Bouncing balls (3 balls, RTRBM)
Source: Sutskever, I., Hinton, G. E., & Taylor, G. W. (2008/2009), “The recurrent temporal restricted Boltzmann machine,” NIPS 21.
Demonstrates: A Recurrent Temporal RBM (RTRBM) — an RBM whose hidden
bias at time t is shifted by W_h r_{t-1} — can model continuous video
of three balls bouncing in a box. The recurrent matrix W_h is the only
structural addition over a per-frame RBM.

Problem
- Visible: 30 × 30 = 900 binary pixels (anti-aliased disks rendered by the simulator; values in [0, 1]).
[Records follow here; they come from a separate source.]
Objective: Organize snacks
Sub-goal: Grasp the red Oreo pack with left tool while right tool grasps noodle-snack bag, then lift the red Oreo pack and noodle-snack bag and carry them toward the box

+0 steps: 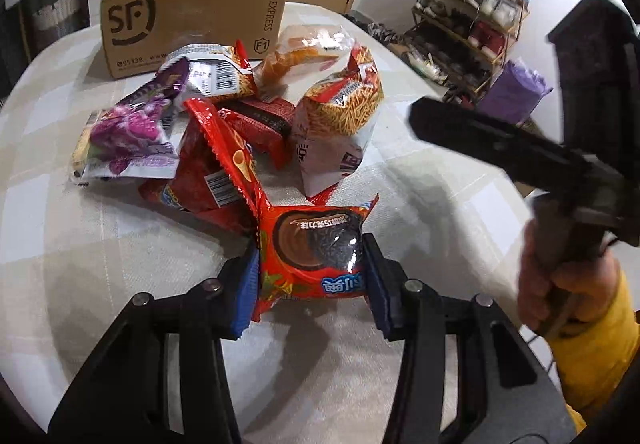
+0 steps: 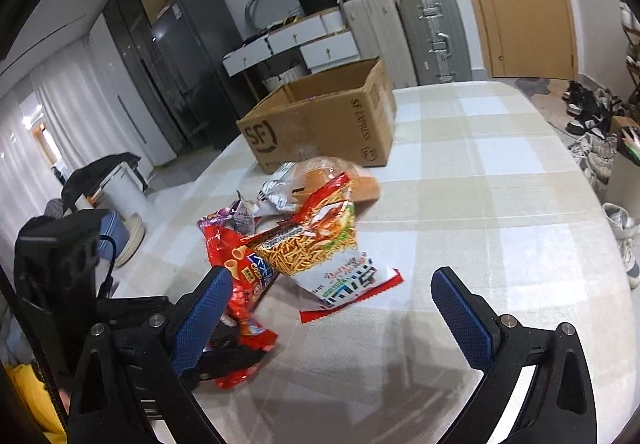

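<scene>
Now pinching the red cookie packet (image 1: 314,256) between left gripper (image 1: 312,284) pads. Right gripper (image 2: 332,308) wide open, empty, over the checked tablecloth (image 2: 480,204).

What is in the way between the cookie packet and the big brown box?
The left gripper is clamped on the red cookie packet. Between it and the cardboard box lies the pile of other snacks, including a red cone-snack bag and a purple packet. Lifted above them, its way looks clear.
</scene>
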`<state>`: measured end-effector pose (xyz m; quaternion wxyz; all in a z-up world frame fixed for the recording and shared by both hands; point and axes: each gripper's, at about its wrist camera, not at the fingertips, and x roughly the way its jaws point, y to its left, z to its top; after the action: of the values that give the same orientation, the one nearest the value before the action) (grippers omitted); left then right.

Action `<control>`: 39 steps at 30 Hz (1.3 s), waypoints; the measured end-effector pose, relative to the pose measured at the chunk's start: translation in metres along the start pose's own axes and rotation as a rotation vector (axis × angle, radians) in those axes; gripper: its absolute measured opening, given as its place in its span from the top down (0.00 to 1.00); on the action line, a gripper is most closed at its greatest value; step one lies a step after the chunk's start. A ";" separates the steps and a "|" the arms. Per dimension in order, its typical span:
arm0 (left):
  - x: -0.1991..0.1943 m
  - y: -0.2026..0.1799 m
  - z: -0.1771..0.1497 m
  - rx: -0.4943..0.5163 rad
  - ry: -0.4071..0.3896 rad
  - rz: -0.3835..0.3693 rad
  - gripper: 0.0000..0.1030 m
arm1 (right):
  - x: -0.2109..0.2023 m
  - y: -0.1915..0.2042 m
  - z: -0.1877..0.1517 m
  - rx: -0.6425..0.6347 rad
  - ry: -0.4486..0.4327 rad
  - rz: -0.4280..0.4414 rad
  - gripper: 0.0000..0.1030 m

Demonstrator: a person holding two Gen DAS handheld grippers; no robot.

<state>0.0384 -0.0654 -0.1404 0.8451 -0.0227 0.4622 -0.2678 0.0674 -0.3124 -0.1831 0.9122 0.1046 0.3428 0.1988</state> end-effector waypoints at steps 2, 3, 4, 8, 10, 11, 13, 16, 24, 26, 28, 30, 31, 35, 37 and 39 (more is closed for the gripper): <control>-0.007 0.006 -0.004 -0.009 -0.014 -0.016 0.58 | 0.010 0.003 0.002 -0.027 0.023 -0.005 0.07; -0.011 0.008 -0.005 -0.014 -0.022 -0.021 0.58 | 0.015 0.004 0.004 -0.040 0.035 -0.008 0.08; -0.017 0.012 -0.006 -0.021 -0.033 -0.026 0.58 | 0.021 0.005 0.005 -0.050 0.051 -0.007 0.11; -0.034 0.021 -0.011 -0.040 -0.060 -0.061 0.58 | 0.041 0.005 0.009 -0.062 0.099 -0.009 0.18; -0.041 0.026 -0.015 -0.055 -0.069 -0.082 0.58 | 0.049 0.006 0.012 -0.060 0.109 -0.007 0.19; -0.043 0.028 -0.015 -0.060 -0.070 -0.092 0.58 | 0.052 0.006 0.012 -0.059 0.115 0.001 0.23; -0.049 0.032 -0.016 -0.070 -0.076 -0.103 0.58 | 0.059 0.009 0.012 -0.068 0.132 -0.015 0.30; -0.056 0.037 -0.017 -0.077 -0.084 -0.110 0.58 | 0.060 0.012 0.012 -0.076 0.135 -0.030 0.39; -0.071 0.035 -0.026 -0.074 -0.084 -0.136 0.58 | 0.046 0.006 0.005 0.000 0.098 -0.003 0.52; -0.071 0.037 -0.028 -0.073 -0.073 -0.127 0.58 | 0.041 0.006 0.004 0.015 0.089 0.012 0.53; -0.068 0.040 -0.032 -0.079 -0.056 -0.127 0.58 | 0.037 0.006 0.002 0.032 0.079 0.024 0.53; -0.066 0.044 -0.036 -0.083 -0.028 -0.119 0.57 | 0.032 0.005 0.001 0.056 0.075 0.042 0.53; -0.065 0.044 -0.038 -0.080 -0.014 -0.112 0.57 | 0.031 0.004 0.000 0.067 0.079 0.053 0.54; -0.058 0.051 -0.045 -0.077 0.047 -0.069 0.57 | 0.029 0.000 -0.006 0.113 0.105 0.072 0.54; -0.057 0.054 -0.050 -0.071 0.065 -0.047 0.57 | 0.027 0.000 -0.009 0.128 0.109 0.083 0.54; -0.057 0.055 -0.053 -0.066 0.079 -0.022 0.55 | 0.024 -0.001 -0.011 0.137 0.113 0.087 0.54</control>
<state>-0.0039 0.0200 -0.1423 0.8220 -0.0448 0.5035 -0.2623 0.0771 -0.3025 -0.2058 0.8726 0.1703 0.4016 0.2197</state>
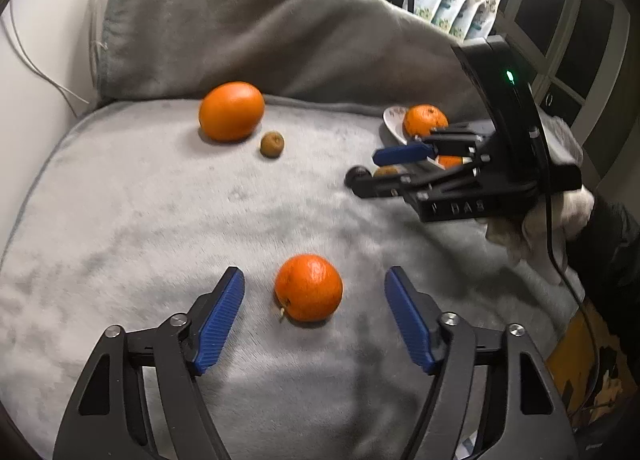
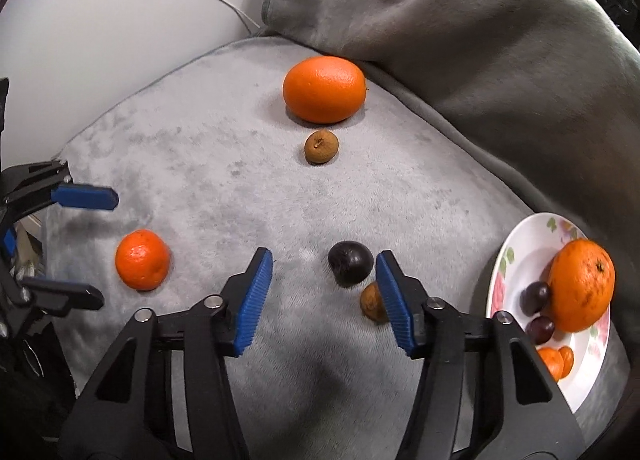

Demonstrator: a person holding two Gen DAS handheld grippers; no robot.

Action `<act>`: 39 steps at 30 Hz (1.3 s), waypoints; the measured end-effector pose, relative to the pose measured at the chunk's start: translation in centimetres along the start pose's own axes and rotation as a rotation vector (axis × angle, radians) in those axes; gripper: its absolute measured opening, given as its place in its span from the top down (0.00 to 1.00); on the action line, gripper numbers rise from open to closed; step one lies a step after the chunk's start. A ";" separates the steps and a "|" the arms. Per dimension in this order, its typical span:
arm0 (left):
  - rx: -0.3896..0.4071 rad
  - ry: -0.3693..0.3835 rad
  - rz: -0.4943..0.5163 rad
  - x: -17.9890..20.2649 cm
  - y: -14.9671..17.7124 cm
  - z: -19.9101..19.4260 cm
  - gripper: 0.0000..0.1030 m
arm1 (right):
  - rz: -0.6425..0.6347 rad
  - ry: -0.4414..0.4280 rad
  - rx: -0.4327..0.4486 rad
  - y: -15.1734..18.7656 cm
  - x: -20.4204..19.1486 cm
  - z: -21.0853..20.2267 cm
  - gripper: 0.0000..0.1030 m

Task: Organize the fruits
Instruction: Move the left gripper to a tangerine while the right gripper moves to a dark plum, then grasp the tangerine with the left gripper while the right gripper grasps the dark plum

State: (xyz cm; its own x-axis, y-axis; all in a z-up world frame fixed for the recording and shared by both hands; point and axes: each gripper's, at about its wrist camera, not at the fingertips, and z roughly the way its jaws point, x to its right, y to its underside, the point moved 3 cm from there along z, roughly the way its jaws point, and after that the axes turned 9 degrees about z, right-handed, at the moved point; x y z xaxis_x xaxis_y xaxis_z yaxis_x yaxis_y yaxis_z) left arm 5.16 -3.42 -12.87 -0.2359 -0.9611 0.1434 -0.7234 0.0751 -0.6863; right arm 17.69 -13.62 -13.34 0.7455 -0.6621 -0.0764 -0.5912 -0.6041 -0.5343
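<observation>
Grey plush blanket (image 2: 224,179) carries scattered fruit, with both grippers parted and empty above it.

Between the spread blue pads of the left gripper (image 1: 315,292) sits a small orange (image 1: 308,287), untouched on either side. Farther out from that gripper lie a large orange (image 1: 231,111) and a brown fruit (image 1: 272,144) just beside it. A dark plum (image 2: 351,263) rests just inside the right-hand pad of the right gripper (image 2: 324,270), jaws apart and not pressing it (whether the pad grazes it I cannot tell), and another brown fruit (image 2: 372,302) sits partly behind that pad. Right of this gripper, a floral plate (image 2: 520,256) holds an orange, two plums and orange pieces.
</observation>
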 end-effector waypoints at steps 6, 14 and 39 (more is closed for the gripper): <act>-0.008 -0.020 0.008 -0.1 0.0 0.9 0.33 | -0.034 0.034 -0.043 -0.3 0.0 1.4 0.50; -0.036 -0.016 0.010 -0.2 0.4 1.8 0.42 | -0.053 0.069 -0.062 -0.6 0.0 2.5 0.62; 0.011 0.002 -0.028 -1.0 -0.3 0.8 0.63 | 0.045 0.048 0.066 -0.8 0.4 -0.9 0.74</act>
State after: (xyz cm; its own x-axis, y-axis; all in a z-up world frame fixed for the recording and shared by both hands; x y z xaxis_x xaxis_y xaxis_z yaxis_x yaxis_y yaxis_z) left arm 6.14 -2.66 -13.36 -0.2170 -0.9623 0.1642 -0.7229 0.0454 -0.6895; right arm 18.18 -13.86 -12.18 0.7025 -0.7090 -0.0621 -0.6008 -0.5440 -0.5857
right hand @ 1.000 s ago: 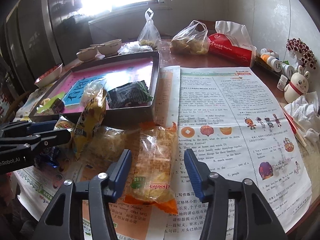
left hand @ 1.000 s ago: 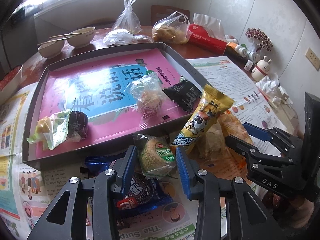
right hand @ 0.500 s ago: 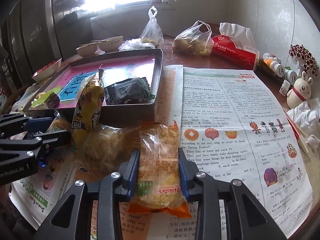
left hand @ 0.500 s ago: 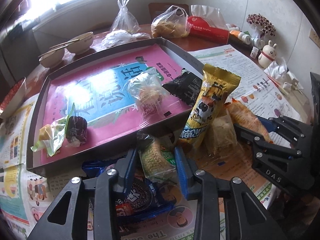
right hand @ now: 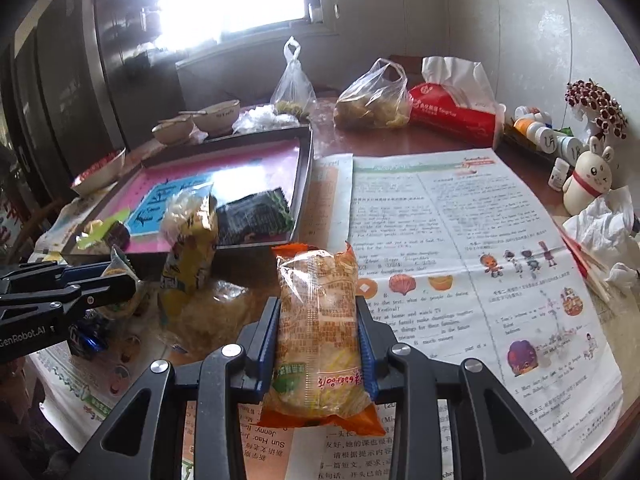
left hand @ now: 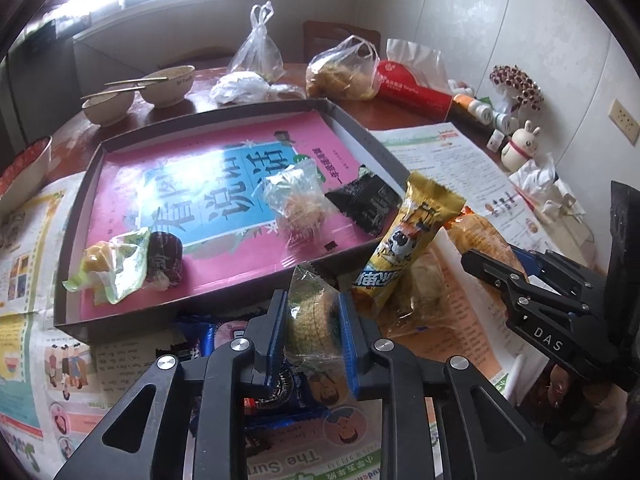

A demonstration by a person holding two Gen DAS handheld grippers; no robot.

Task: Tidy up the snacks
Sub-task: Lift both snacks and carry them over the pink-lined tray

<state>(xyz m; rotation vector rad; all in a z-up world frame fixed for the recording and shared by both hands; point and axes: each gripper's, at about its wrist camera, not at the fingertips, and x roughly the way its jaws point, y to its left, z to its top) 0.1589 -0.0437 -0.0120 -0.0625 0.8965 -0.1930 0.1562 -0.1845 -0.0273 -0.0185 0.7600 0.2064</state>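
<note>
**Now both hand-held grippers are clamped on snacks**

Right now I have a round cracker pack (left hand: pixel 310 320) pinched between the blue pads of my left hand-held gripper (left hand: pixel 311 334); its jaws have just been closing onto the clear wrapper, in front of the tray's near wall. My right hand-held gripper (right hand: pixel 318 350) grips an orange-edged snack bag (right hand: pixel 318 336) by its long sides, over the newspaper (right hand: pixel 460 240). Just beyond, a yellow snack stick (left hand: pixel 408 240) leans on the corner of the tray (left hand: pixel 224 308). Inside the tray lie a black packet (left hand: pixel 366 202), a clear-wrapped pastry (left hand: pixel 298 206) and a dark candy (left hand: pixel 164 254) beside a green wrapper. Blue cookie packs (left hand: pixel 296 396) lie under my left jaws. Farther back on the surface (right hand: pixel 400 142) stand two bowls (left hand: pixel 138 94), plastic bags and a red tissue pack (left hand: pixel 416 90).
</note>
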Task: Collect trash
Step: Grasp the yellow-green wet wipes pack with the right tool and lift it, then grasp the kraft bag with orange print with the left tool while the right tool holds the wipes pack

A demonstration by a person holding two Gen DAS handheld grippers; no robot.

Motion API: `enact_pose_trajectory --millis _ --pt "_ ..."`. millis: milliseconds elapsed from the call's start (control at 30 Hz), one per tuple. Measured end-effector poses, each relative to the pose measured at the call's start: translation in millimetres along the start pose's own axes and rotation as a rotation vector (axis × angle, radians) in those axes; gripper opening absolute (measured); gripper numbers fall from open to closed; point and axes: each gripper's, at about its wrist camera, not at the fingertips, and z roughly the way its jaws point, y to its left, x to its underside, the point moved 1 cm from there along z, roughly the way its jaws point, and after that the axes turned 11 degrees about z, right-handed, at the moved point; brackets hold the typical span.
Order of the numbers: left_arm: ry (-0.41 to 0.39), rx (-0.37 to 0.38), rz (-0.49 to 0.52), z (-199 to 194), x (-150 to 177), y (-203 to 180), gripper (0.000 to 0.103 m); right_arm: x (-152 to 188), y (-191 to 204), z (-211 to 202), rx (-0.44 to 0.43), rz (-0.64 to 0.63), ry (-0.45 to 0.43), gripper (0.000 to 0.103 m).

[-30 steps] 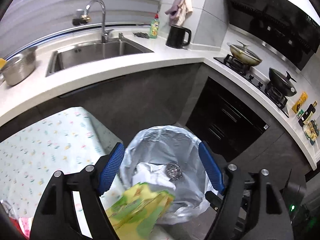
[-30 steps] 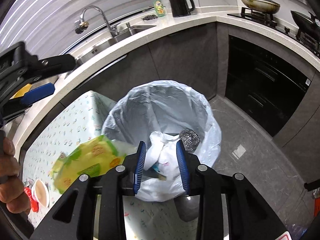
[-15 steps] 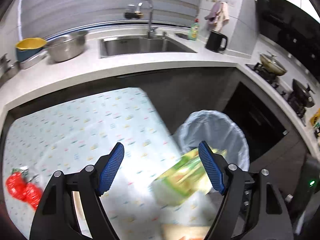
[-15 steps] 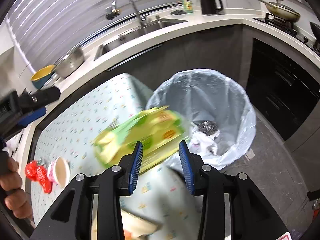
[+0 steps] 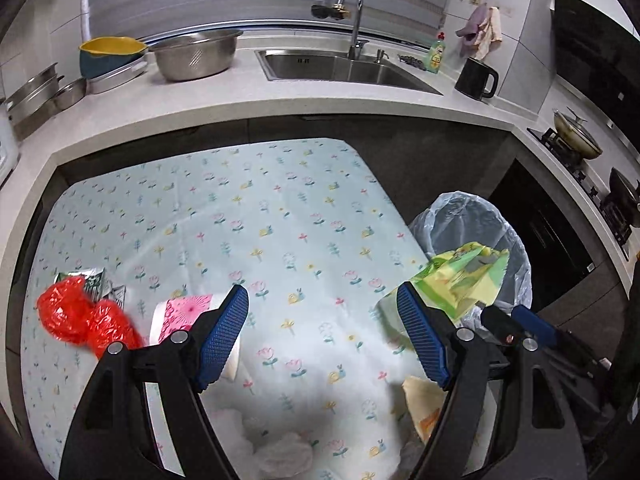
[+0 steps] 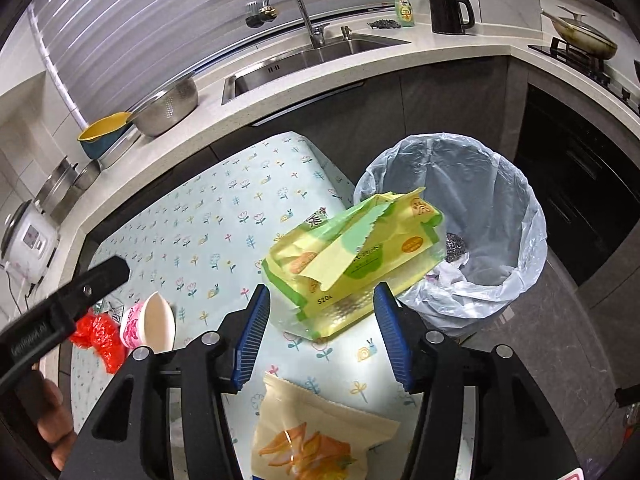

- Hidden: 100 binary hidden units.
- Recurrent: a 100 × 100 hidden-to-hidden matrix
W_h. This is the only structural difference between an RTRBM and a per-timestep RBM. - Sequences: 30 sequences of length 100 generated fresh per run by a Newtonian simulator (3 balls, radius 3, speed 1, elastic wall and ball-ball collisions).
The interesting property: bouncing balls have deterministic-ish
trajectories interrupted by stochastic collisions, so the next frame is
almost — but not quite — predictable from the current one. A pure
per-frame RBM can model the marginal pixel distribution, but it has no way
to express which way the ball is going. The RTRBM gets velocity for free
by passing the mean-field hidden expectation r_t into the next step’s
hidden bias. The same hidden code that “explains” frame t also “primes”
the units that will explain frame t+1.
The RTRBM defines
p(v_{1:T}) = ∏_t p(v_t, h_t | r_{t-1})
r_t = E[h_t | v_{1:t}] = σ(W v_t + b_h + W_h r_{t-1})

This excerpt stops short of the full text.